India. 1 May is a public and bank holiday in India and is also known as Kamgar Din in Hindi. Labour movements are frequent and joined by socialist and communist parties.
Italy. Aside from demonstrations, 1 May has become a day of artists in Italy with the popular Concerto del Primo Maggio or 1 May’s Concert organised by labour unions. The concert is often broadcast and draws thousands yearly.
Japan. Unlike other countries, the Japanese do not celebrate 1 May as a national holiday. However, since it falls between other significant holidays (called the Golden Week), many workers get a day-off. Many go on a holiday to make the most out of the week-long break.
Sweden. Labour Day is often spent by left parties and socialists as a day to discuss politics. The Social Democratic Party also holds an annual march to the Norra Bantorget, the centre of Sweden’s labour movement.
Turkey. The Turkish’s celebration of Labour Day is especially tense because they also commemorate the Taksim Square Massacre of 1977, a day when around 40 labour protesters were killed.

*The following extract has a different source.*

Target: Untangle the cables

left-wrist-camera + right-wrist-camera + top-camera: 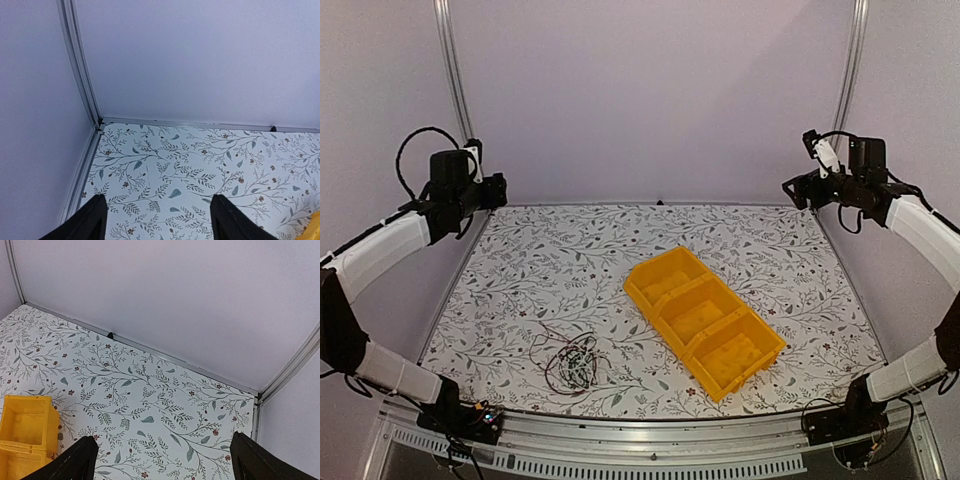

Many speculate anti-communist government branches and even America’s CIA as the perpetrators, but the case remains unsolved.
Other traditions The weight and significance of the Labour Day celebrations has unfortunately marred some other celebrations held in the 1st of May. Here are other traditional occasions that are held on the same day:
Feast of Saint Joseph. The Catholic Church also sought to tie up its cause with the common man. In 1955, they dedicated 1 May to Saint Joseph, the patron saint of workers and craftsmen. The 1 May feast for Saint Joseph the Worker is, however, only an Optional Memorial as it counteracts with Labour Day.
Spring May Day. 1 May also has an older tradition in Europe, dating pre-Christian times and commemorates the Celtic festival Belthane and the Germanic Walpurgis Night, both celebrations of spring. Today, this pre-Christian May Day is celebrated by dancing in maypoles and leaving ‘May day baskets’ of flowers and treats on friends and neighbours’ doors.